= COLLECTED DATA =
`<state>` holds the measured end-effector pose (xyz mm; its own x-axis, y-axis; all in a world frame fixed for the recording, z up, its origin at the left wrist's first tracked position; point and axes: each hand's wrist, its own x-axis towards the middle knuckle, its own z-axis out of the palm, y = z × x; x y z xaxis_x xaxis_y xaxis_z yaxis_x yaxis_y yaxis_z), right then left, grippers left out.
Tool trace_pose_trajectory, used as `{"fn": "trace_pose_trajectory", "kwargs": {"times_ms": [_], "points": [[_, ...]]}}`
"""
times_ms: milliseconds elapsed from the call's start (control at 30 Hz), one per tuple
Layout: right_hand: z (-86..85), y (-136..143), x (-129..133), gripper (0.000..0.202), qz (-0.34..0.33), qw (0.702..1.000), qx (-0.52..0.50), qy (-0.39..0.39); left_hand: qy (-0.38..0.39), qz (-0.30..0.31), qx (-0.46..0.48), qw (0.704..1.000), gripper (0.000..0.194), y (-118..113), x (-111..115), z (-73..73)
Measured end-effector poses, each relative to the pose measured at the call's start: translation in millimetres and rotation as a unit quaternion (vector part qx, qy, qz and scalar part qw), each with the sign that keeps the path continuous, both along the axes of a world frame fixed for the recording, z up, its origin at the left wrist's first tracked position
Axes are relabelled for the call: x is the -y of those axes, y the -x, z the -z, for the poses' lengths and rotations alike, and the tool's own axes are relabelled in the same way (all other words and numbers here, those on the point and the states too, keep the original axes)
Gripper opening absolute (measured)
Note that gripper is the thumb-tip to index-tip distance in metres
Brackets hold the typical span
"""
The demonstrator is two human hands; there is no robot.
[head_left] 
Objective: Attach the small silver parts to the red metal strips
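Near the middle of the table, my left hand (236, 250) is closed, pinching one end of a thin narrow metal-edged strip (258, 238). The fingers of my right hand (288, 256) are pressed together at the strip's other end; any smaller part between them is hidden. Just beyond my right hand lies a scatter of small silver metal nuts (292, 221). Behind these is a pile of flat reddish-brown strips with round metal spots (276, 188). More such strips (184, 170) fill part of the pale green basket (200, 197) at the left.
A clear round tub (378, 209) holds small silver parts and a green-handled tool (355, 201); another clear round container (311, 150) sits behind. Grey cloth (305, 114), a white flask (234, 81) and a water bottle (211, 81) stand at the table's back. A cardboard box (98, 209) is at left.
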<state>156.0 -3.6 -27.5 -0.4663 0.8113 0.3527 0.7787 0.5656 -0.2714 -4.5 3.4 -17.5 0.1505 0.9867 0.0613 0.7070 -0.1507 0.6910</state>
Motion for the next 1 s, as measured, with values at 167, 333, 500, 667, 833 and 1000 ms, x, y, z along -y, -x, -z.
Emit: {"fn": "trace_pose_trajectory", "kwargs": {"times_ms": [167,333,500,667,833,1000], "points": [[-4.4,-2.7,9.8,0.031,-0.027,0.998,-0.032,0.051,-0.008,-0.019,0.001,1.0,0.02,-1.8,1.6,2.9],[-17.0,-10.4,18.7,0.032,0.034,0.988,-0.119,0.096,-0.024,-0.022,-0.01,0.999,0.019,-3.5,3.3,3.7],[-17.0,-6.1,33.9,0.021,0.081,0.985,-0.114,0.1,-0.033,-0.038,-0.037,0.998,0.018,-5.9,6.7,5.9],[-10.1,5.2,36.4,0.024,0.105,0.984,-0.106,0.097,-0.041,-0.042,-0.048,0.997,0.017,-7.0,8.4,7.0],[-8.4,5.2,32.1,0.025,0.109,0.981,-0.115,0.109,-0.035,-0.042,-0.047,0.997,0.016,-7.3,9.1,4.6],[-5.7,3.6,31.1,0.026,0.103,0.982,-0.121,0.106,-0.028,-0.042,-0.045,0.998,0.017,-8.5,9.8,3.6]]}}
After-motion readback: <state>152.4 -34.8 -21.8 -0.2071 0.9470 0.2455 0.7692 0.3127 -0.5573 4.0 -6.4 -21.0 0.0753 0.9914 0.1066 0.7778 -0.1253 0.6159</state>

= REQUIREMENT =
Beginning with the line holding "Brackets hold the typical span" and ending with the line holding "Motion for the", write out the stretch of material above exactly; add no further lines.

= WRITTEN ANSWER =
Brackets hold the typical span
"""
The demonstrator is two human hands; there is no robot.
[head_left] 
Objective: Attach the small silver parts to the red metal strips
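Near the middle of the table, my left hand (236, 250) is closed, pinching one end of a thin narrow metal-edged strip (258, 238). The fingers of my right hand (288, 256) are pressed together at the strip's other end; any smaller part between them is hidden. Just beyond my right hand lies a scatter of small silver metal nuts (292, 221). Behind these is a pile of flat reddish-brown strips with round metal spots (276, 188). More such strips (184, 170) fill part of the pale green basket (200, 197) at the left.
A clear round tub (378, 209) holds small silver parts and a green-handled tool (355, 201); another clear round container (311, 150) sits behind. Grey cloth (305, 114), a white flask (234, 81) and a water bottle (211, 81) stand at the table's back. A cardboard box (98, 209) is at left.
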<state>156.0 -3.6 -27.5 -0.4663 0.8113 0.3527 0.7787 0.5656 -0.2714 -4.5 3.4 -17.5 0.1505 0.9867 0.0613 0.7070 -0.1507 0.6910</state>
Motion for the next 1 s, as measured, with values at 167, 333, 500, 667, 833 and 1000 ms, x, y, z along -y, -x, -z.

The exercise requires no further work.